This summer, the Institutional Review Board approved the Dean of Undergraduate Education’s Socioeconomic Diversity Initiative, which will attempt to assess and compare the Duke experiences of students who do and do not receive financial aid.
Steve Nowicki, dean and vice provost of undergraduate education, said socioeconomic differences and their effects on campus life is “a dimension we need to know more about.”
“I’ve never run across a student on financial aid who says, ‘Duke just sucks,’” Nowicki said. “Some of them are deeply involved in everything about Duke... but then there are others who say, ‘I don’t know if I really belong here socially.’”
Donna Lisker, associate dean of undergraduate education, and Alison Rabil, assistant vice provost and director of financial aid, will run 10 focus groups during the Fall and Spring semesters composed of 10 to 15 students. Six groups will be students who receive financial aid, and participants will be recruited from a randomly generated list of students who at least receive a Duke grant, Lisker said. The other four focus groups of non-aided students will also be recruited through random selection.
Lisker hopes to start recruiting focus group participants within a week to begin gathering qualitative data.
Nowicki announced the initiative to Duke Student Government, and by extension the student body, Sept. 9. But socioeconomic diversity at Duke has been a priority for the office since Nowicki took on his expanded role in 2007, Lisker said.

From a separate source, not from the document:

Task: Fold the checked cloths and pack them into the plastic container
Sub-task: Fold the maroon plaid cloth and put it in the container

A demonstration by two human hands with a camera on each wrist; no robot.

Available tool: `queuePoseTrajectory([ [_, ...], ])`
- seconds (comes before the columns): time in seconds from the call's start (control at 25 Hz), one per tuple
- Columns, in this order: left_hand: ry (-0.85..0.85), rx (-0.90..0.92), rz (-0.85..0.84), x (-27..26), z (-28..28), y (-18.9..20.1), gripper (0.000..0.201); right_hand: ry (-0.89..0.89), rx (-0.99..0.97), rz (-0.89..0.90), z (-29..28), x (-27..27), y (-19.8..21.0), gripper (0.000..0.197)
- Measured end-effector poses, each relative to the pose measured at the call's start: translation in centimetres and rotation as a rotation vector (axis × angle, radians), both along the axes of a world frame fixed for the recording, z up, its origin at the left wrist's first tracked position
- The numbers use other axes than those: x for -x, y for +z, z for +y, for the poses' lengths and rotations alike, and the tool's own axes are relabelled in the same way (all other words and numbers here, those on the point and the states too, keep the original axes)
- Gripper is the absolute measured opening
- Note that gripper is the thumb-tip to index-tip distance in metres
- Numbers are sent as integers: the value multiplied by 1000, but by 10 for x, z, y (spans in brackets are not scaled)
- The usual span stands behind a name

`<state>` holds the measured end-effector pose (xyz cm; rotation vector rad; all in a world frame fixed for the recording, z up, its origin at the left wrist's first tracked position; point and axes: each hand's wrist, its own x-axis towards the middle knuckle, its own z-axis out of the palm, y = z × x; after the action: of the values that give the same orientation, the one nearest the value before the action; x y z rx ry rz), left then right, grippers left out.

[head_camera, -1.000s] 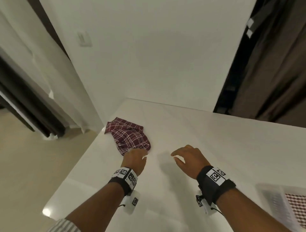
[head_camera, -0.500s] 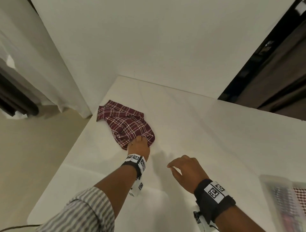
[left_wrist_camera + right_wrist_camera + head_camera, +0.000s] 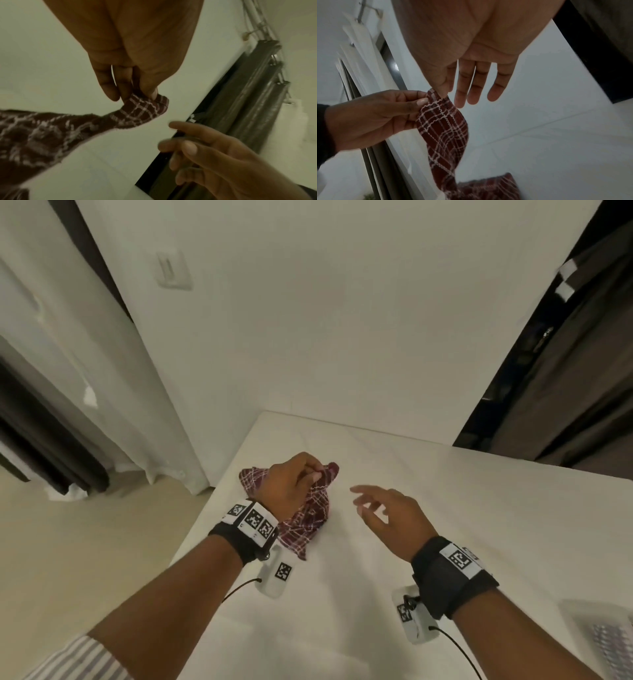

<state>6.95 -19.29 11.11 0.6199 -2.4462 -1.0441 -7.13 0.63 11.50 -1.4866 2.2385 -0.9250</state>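
A maroon checked cloth [image 3: 310,517] lies bunched near the left edge of the white table [image 3: 445,508]. My left hand [image 3: 317,474] pinches one corner of it between thumb and fingers and holds that corner up, so the cloth [image 3: 140,112] hangs down from it to the tabletop. My right hand [image 3: 363,501] hovers just right of the cloth with its fingers straight and spread, holding nothing. In the right wrist view its fingers [image 3: 477,86] point at the raised cloth [image 3: 443,128]. The plastic container [image 3: 582,607] sits at the near right, cut off by the frame, with checked fabric blurred inside.
The table stands in a corner against a white wall [image 3: 342,337]. Its left edge drops to a beige floor [image 3: 85,559], with a white curtain [image 3: 85,371] beyond. Dark curtains [image 3: 582,371] hang at the far right.
My left hand went from resting on the flat cloth's near edge to pinching a corner and lifting it. My right hand rose, opened its fingers and came closer to the cloth.
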Motion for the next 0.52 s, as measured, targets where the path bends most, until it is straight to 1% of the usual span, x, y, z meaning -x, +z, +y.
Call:
queuePoseTrajectory([
  [0.08,-150,58,15,-12,7,44,13,25,130,-58,-15,-7,37,49],
  [0.12,-205,74,32,-17,12,66,14,53,164,-76,-20,-11,55,55],
  [0.16,-239,76,51,-23,17,84,14,84,183,-102,-23,-17,70,55],
  [0.24,-249,84,92,-32,26,112,13,123,209,-197,-23,-24,87,39],
  [0.32,-209,95,125,-39,29,128,15,136,239,-302,-17,-30,92,20],
  [0.36,-189,91,138,-42,30,133,16,138,257,-332,-11,-34,94,16],
  [0.44,-155,56,156,-44,35,138,18,121,315,-391,-1,-39,95,18],
  [0.52,-154,24,179,-44,42,140,16,68,426,-495,9,-40,98,21],
])
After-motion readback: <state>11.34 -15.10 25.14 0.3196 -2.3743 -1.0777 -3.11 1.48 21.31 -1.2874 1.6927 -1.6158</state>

It has been on the minds of members of DSG as well, Spencer Eldred, a senior and DSG vice president for student affairs, wrote in an e-mail. He said DSG plans to involve student representatives and encourage broad student participation in the initiative.
This initiative is not the first of its kind at Duke. Nowicki and Lisker likened it to the Women’s Initiative, commissioned by former President Nannerl Keohane in 2003. Lisker worked on the Women’s Initiative and said the Socioeconomic Diversity Initiative will be modeled after the Women’s Initiative on a smaller scale.
For the time being, the Socioeconomic Diversity Initiative is only conducting a study, but it will not solve the issue entirely, Nowicki said. He added that he expects the study to spark “tangible concrete action items” that the University can then address.
And like the Women’s Initiative, Eldred said the focus groups will allow the University to move forward on the issue by defining the situation on campus.
“The initiative is not a solution, but it is a start,” Eldred said. “The most important way to address the problem will be to implement and evaluate what recommendations the initiative yields. We must also continue to re-evaluate the situation and implement solutions in subsequent initiatives until the problem is solved.”
But the most important thing this initiative can achieve is to start a conversation among students about socioeconomic diversity at Duke, Nowicki said. Change will require an impetus from students, and although Nowicki said the Women’s Initiative did not succeed in creating significant grassroots movement for change, he thinks this initiative has learned from its predecessor.
“You really need to get people to say, ‘This is something we care about, this is something we want to talk about,’” Nowicki said. “I’m satisfied as long as we’re moving forward. I think this could be an enormous win-win because students appropriately love Duke and this is about making Duke a better place.”